Saini P K, Jain C L, Singh R M, Mathur S C, Singh G N
Research and Development Division, Indian Pharmacopoeia Commission, Sector-23, Rajnagar Ghaziabad-201 001, India.
Indian J Pharm Sci. 2010 Jul;72(4):494-7. doi: 10.4103/0250-474X.73925.
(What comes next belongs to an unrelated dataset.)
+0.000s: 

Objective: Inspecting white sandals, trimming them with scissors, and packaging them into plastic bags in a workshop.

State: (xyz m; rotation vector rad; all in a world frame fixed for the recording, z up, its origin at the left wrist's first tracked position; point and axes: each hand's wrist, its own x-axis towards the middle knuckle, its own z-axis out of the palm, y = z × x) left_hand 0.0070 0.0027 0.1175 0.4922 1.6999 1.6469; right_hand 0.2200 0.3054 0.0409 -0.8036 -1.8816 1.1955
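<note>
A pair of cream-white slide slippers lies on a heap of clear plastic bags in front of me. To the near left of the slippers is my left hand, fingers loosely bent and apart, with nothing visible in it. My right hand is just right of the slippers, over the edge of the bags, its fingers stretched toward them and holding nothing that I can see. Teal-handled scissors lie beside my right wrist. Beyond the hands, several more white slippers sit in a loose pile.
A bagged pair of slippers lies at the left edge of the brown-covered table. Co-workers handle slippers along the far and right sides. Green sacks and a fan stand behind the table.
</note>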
A simple, very fast, precise and accurate reverse phase ultra performance liquid chromatographic method was developed for the determination and validation of topotecan hydrochloride in bulk and injection dosage form. A Waters BEH C18, 50×2.1 mm, 1.7 μm particle size column in gradient mode was used with mobile phase comprising of 0.1% v/v orthophosphoric acid in water and acetonitrile. The analytical column was thermostated at 50° and flow rate was set at 0.4 ml per min, with photo diode array detection at 260 nm. The retention time of topotecan was found 1.38 min. The method was validated in terms of linearity, accuracy, precision and specificity. The calibration curve was found linear between 20 to 60 μg/ml. The limit of detection and limit of quantification were found 0.2353 and 0.7131 μg/ml, respectively. Percentage recoveries were obtained in the range of 98.91% and 99.17%. The proposed method is precise, accurate, selective and reproducible. The ultra performance liquid chromatographic assay procedure, which proved superior because of its greater sensitivity and relatively shorter (4 min) run time, should be an important tool for speedy future analysis of topotecan hydrochloride in bulk and its injection dosage form.
建立了一种简单、快速、精确且准确的反相超高效液相色谱法,用于测定和验证原料药及注射剂剂型中的盐酸拓扑替康。采用Waters BEH C18柱(50×2.1 mm,粒径1.7μm),以梯度模式运行,流动相由0.1%(v/v)的磷酸水溶液和乙腈组成。分析柱温度设定为50℃,流速设定为每分钟0.4 ml,采用光电二极管阵列检测器,检测波长为260 nm。测得盐酸拓扑替康的保留时间为1.38分钟。该方法在线性、准确度、精密度和特异性方面均得到验证。校准曲线在20至60μg/ml范围内呈线性。检测限和定量限分别为0.2353和0.7131μg/ml。回收率在98.91%至99.17%之间。所提出的方法精确、准确、具有选择性且可重现。超高效液相色谱测定法因其更高的灵敏度和相对较短(4分钟)的运行时间而表现出色,应成为未来快速分析盐酸拓扑替康原料药及其注射剂剂型的重要工具。